Les falaises de grès rouge de l’Île-du-Prince-Édouard protègent des fossiles du Permien (il y a de 300 à 250 millions d’années), quand l’île faisait partie du supercontinent qu’était la Pangée. Lorsque la Pangée s’est divisée, le grès s’est déposé près de l’actuelle côte atlantique. L’érosion révèle chaque année de nouvelles couches contenant des fossiles, notamment des fougères géantes et des restes de dimétrodon, un prédateur qui vivait 60 millions d’années avant les dinosaures. Parmi les découvertes notables, il y a un crâne partiel et des empreintes de dimétrodon. Tous les fossiles sont protégés dans le parc national de l’Île-du-Prince-Édouard, qui se trouve sur le territoire non cédé des Mi’kmaq.
De plus, des découvertes archéologiques d’importance culturelle ont été faites sur ces côtes et dans les environs. Ces traces importantes de notre histoire et de notre préhistoire sont protégées dans le parc national de l’Île-du-Prince-Édouard. Si vous trouvez dans le parc un objet qui, selon vous, pourrait être un artefact important, laissez-le là où vous l’avez trouvé et signalez-le immédiatement à Parcs Canada. Si vous le pouvez, prenez-le en photo et/ou notez-en les coordonnées GPS.
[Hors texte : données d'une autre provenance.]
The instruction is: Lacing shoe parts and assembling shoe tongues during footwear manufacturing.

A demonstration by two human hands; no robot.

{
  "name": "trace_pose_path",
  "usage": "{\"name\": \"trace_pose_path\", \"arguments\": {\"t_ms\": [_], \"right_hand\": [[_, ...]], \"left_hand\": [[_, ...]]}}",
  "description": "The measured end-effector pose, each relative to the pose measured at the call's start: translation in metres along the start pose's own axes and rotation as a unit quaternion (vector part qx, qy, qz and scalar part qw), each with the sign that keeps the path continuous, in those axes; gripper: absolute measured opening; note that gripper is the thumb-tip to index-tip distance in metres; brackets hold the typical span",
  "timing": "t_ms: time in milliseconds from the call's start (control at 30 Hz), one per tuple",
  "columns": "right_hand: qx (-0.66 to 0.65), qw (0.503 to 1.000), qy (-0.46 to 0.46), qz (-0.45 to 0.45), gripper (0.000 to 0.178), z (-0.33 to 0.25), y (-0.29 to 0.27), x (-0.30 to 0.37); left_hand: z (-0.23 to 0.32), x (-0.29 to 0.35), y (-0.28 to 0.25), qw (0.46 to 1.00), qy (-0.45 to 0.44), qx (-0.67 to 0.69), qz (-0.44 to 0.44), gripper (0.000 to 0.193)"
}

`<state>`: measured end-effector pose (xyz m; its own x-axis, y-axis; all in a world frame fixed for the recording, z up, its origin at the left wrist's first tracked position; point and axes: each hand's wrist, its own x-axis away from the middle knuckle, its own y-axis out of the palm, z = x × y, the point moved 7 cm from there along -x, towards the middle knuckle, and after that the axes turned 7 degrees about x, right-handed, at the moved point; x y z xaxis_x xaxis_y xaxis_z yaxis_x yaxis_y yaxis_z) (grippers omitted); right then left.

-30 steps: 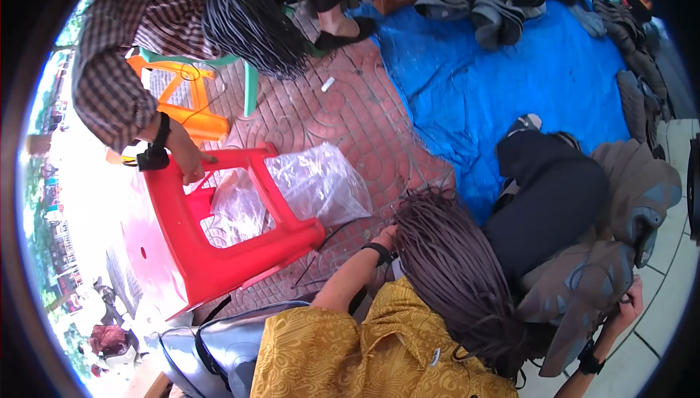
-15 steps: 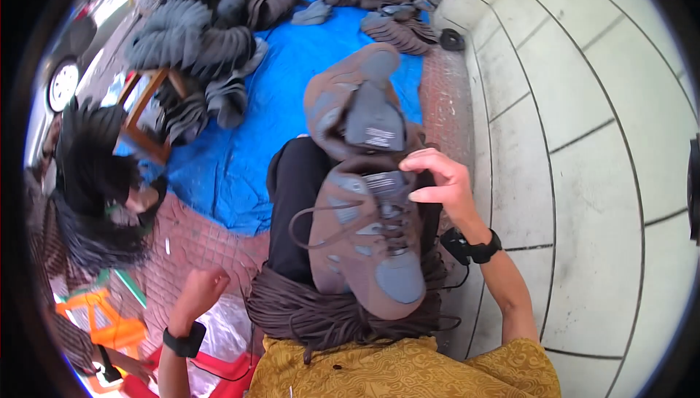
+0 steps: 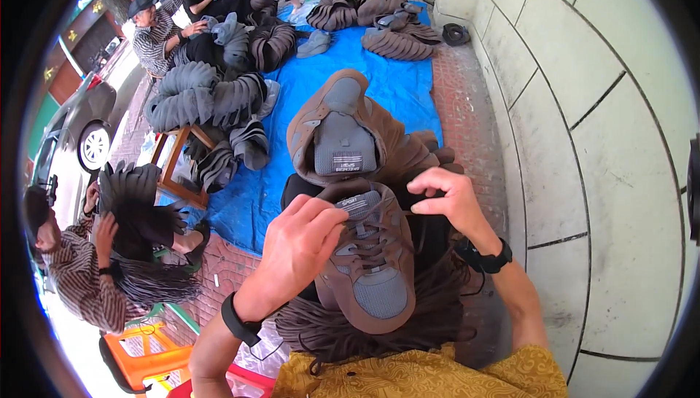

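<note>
A brown and grey shoe upper [image 3: 379,292] lies on my lap, toe toward me, with a brown shoelace [image 3: 373,258] threaded through its eyelets. My left hand [image 3: 300,248] is closed at the left side of its collar; what its fingertips hold is hidden. At the right of the collar, my right hand [image 3: 448,197] pinches a length of the lace between thumb and finger. Just beyond sits another shoe upper [image 3: 344,135], its grey tongue facing up, at the front of a nested row. Under the near upper, a thick bundle of brown laces [image 3: 437,325] covers my lap.
A blue tarp [image 3: 321,70] bears heaps of nested uppers [image 3: 204,99]. A wooden stool [image 3: 175,168] stands at left, an orange plastic stool [image 3: 146,354] nearer. One co-worker [image 3: 91,274] sits at left, others farther back. A tiled wall [image 3: 583,179] bounds the right side.
My left hand has come from the lower left to the near upper's collar. The lace loop no longer hangs out to the left. My right hand stays by the collar; the view has shifted.
</note>
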<state>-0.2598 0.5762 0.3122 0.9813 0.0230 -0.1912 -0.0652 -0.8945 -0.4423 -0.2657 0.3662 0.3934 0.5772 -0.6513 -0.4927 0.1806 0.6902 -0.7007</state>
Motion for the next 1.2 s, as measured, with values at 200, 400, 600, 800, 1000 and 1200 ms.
{"name": "trace_pose_path", "arguments": {"t_ms": [200,400,600,800,1000,1200], "right_hand": [[-0.047,0.998,-0.033,0.026,0.025,-0.001,0.013,0.005],[-0.124,0.992,-0.012,0.003,0.036,-0.006,0.023,-0.004],[-0.046,0.994,-0.012,-0.099,0.036,-0.017,0.030,-0.019],[-0.037,0.992,0.000,-0.119,0.031,-0.014,0.031,-0.021],[-0.025,0.991,-0.021,-0.130,0.033,-0.014,0.031,-0.022],[-0.005,0.989,-0.023,-0.145,0.034,-0.015,0.031,-0.024]], "left_hand": [[-0.004,-0.026,0.034,0.991,0.053,-0.094,-0.075,0.016],[-0.022,-0.036,0.053,0.983,0.007,-0.056,-0.174,0.012],[-0.033,-0.042,0.062,0.972,0.014,0.011,-0.233,0.015],[-0.025,-0.041,0.067,0.972,0.054,-0.038,-0.227,0.011],[-0.016,-0.041,0.073,0.956,0.122,-0.095,-0.249,0.012],[-0.017,-0.041,0.073,0.962,0.120,-0.061,-0.237,0.011]]}}
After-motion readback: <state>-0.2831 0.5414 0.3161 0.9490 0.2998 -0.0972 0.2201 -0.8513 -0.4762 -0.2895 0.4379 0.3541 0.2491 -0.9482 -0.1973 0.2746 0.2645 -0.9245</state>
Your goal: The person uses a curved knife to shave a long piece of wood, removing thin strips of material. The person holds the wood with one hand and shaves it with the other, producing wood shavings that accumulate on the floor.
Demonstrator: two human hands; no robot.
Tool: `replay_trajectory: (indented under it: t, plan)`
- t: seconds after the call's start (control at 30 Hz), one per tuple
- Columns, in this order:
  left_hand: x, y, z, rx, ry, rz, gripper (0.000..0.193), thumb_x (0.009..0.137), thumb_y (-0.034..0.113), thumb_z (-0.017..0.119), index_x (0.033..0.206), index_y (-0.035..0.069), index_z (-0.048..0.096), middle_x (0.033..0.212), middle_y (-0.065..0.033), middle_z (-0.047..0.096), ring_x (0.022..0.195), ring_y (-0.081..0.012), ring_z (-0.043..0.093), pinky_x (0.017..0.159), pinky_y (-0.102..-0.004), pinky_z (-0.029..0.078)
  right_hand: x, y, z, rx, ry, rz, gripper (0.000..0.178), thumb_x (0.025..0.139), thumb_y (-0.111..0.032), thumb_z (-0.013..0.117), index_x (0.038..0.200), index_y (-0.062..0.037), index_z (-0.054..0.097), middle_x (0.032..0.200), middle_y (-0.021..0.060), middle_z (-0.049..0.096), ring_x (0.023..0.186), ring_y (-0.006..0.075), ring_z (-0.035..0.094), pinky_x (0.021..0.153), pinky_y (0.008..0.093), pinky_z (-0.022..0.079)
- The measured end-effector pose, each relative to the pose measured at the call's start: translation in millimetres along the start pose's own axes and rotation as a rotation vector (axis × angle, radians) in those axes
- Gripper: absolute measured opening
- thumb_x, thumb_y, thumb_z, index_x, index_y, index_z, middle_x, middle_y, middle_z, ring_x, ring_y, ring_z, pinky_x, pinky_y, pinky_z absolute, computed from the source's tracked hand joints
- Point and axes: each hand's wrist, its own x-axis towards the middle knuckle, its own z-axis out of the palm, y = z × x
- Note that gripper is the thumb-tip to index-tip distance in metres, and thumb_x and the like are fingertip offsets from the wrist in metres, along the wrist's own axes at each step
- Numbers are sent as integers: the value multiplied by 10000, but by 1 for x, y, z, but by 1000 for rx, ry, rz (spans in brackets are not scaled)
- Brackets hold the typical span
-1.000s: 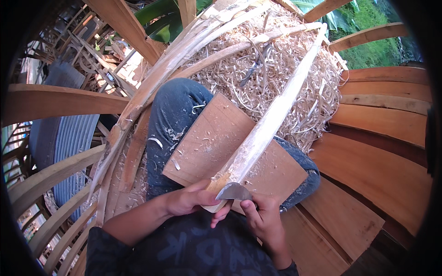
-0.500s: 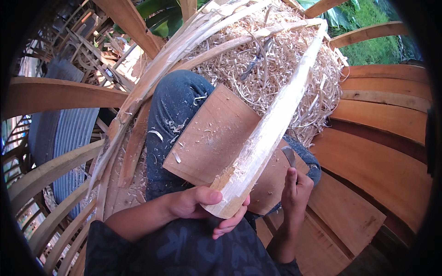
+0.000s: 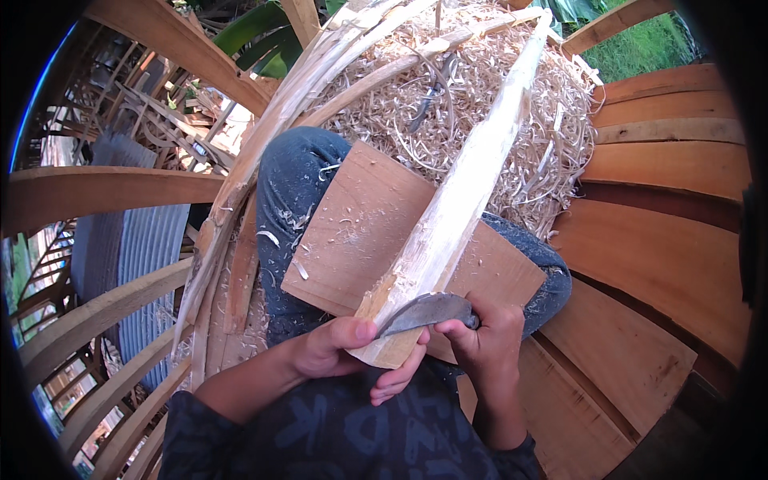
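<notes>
A long, pale piece of split wood (image 3: pixel 472 172) slants across my lap, its narrow tip pointing to the far right. My left hand (image 3: pixel 334 342) is closed round its broad near end, thumb on one side and fingers underneath. In my right hand (image 3: pixel 492 340) is a knife (image 3: pixel 432 312) with a wide, curved grey blade; its handle is mostly hidden by my fingers. The blade lies across the wood just beyond my left thumb, seemingly touching its surface. Beneath the wood, a flat brown board (image 3: pixel 360 228) rests across my thighs, dotted with small shavings.
A big heap of curly shavings (image 3: pixel 512 176) lies beyond my knees, with a dark, blade-like tool (image 3: pixel 432 94) on it. Long split strips (image 3: pixel 244 176) lean along my left. Slatted wooden planks (image 3: pixel 656 232) rise at the right, and curved rails (image 3: pixel 112 300) stand at the left.
My right hand has brought the knife from beside the board up and left onto the near end of the wood. The view has shifted slightly; my left hand keeps its hold.
</notes>
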Motion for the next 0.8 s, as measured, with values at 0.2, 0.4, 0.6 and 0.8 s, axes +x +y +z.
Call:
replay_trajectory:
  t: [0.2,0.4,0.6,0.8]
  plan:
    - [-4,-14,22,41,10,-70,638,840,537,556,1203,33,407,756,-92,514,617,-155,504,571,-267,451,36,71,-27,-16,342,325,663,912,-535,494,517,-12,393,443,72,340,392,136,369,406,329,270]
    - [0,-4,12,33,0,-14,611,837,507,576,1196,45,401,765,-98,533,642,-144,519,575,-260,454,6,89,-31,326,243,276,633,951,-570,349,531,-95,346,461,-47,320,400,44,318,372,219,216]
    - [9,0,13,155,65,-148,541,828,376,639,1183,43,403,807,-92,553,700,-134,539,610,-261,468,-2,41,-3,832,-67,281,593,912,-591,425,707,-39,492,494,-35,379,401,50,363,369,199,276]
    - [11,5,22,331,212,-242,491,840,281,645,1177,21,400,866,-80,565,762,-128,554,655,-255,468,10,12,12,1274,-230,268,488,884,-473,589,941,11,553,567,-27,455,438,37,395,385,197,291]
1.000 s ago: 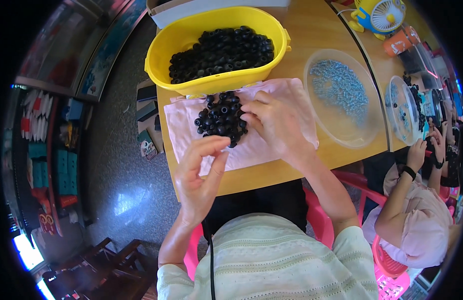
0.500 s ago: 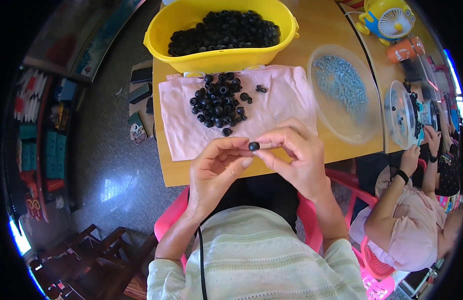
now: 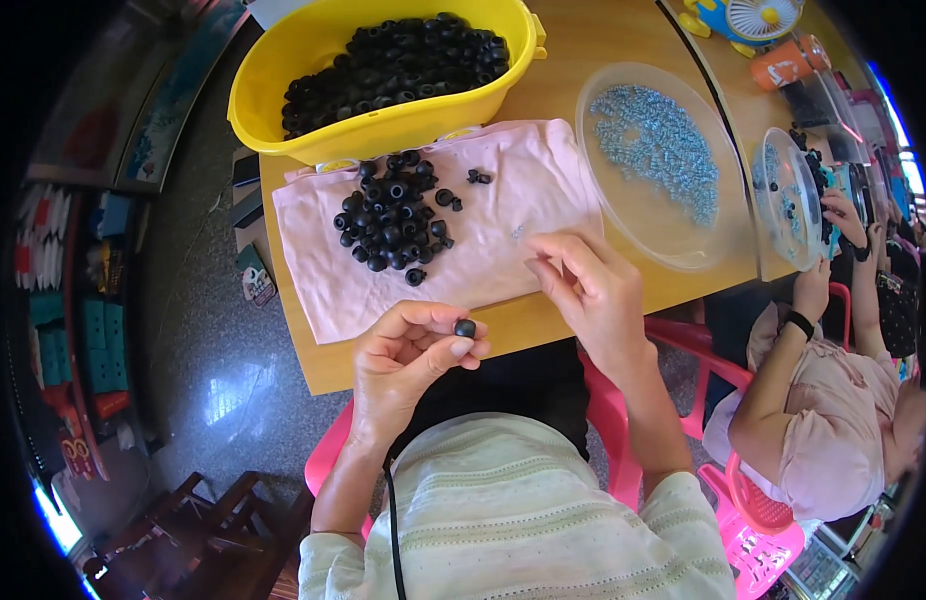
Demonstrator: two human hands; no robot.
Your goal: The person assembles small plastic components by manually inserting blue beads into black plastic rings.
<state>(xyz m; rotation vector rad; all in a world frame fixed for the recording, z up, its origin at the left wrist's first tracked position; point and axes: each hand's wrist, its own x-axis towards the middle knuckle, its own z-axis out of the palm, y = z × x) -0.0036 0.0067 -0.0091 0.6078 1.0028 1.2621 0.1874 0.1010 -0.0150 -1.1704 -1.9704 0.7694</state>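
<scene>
My left hand (image 3: 395, 365) is closed in a pinch around a small round black cap-like piece (image 3: 465, 328), just off the table's front edge. My right hand (image 3: 598, 300) reaches over the front of the pink cloth (image 3: 513, 185), thumb and forefinger slightly apart, with nothing visible between them. Close to its fingertips lie a few tiny clear bits (image 3: 518, 232) on the cloth. Left of them is a heap of black round pieces (image 3: 388, 215), some showing a hole. Several loose black pieces (image 3: 445, 198) lie beside the heap.
Behind the cloth stands a yellow tub (image 3: 383, 125) full of similar black pieces. To the right, a clear round tray (image 3: 673, 255) holds many small bluish transparent pieces (image 3: 658, 140). A toy-shaped fan (image 3: 753, 20) and an orange can (image 3: 788, 62) stand farther back. Another person's arm (image 3: 783, 380) is at far right.
My right hand has let go of the black piece and moved over the cloth toward the clear bits. My left hand keeps the piece, lower and farther left. The view has shifted slightly.
</scene>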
Fermeture du secteur des falaises à Oceanview, dans le parc national de l’Île-du-Prince-Édouard
Prudence ! Danger d'érosionParticulièrement, à Oceanview, les visiteurs ne tiennent pas compte des clôtures, des cordons, des panneaux de signalisation et d’autres moyens de dissuasion et s’aventurent vers le bord de la falaise, ce qui est dangereux en raison de la nature des falaises de grès. Il est également interdit d’aller sur les roches dans ce secteur. De plus, comme l’indiquent les panneaux de signalisation, il peut y avoir de l’herbe à puce dans ce secteur.
Pour toutes ces raisons, dès juillet 2025, Parcs Canada (à la demande du directeur de l’unité de gestion) interdit tout accès au secteur Oceanview (46.49951N 63.38272W), ce qui comprend les zones non fauchées au-delà des panneaux et des clôtures.
Le fait d’aller au-delà des panneaux de signalisation et/ou des clôtures constitue une infraction au titre du paragraphe 7(4) du Règlement général sur les parcs nationaux. L’amende minimale pouvant être imposée est de 150 $.
Prendre l’autoportrait ou le cliché parfait
Le tout nouveau belvédère Oceanview à l’extrémité est du stationnement est un endroit idéal et sûr d’où prendre un autoportrait dans ce secteur! Se tenir au bord de la falaise ou descendre sur les roches n’est pas une chose à faire!
Voici d’autres magnifiques endroits d’où prendre des photos des falaises rouges
- Ruisseau MacKenzies
- Ruisseau MacNeills
- North Rustico, stationnement inférieur; allez sur la plage et regardez à votre gauche (ouest)
- Structure de franchissement des dunes du complexe de la plage de Cavendish; allez sur la plage et regardez à votre droite (est)
Vous trouverez d’autres suggestions pour faire de la photo au parc national de l’Île-du-Prince-Édouard sur notre page Web dédiée à la photographie.
Appliquez ces principes de sécurité et de conservation pour toutes les falaises de grès du parc national de l’Île-du-Prince-Édouard. Faites attention où vous mettez les pieds et faites preuve de respect – ces paysages sont délicats, changent continuellement et méritent d’être protégés.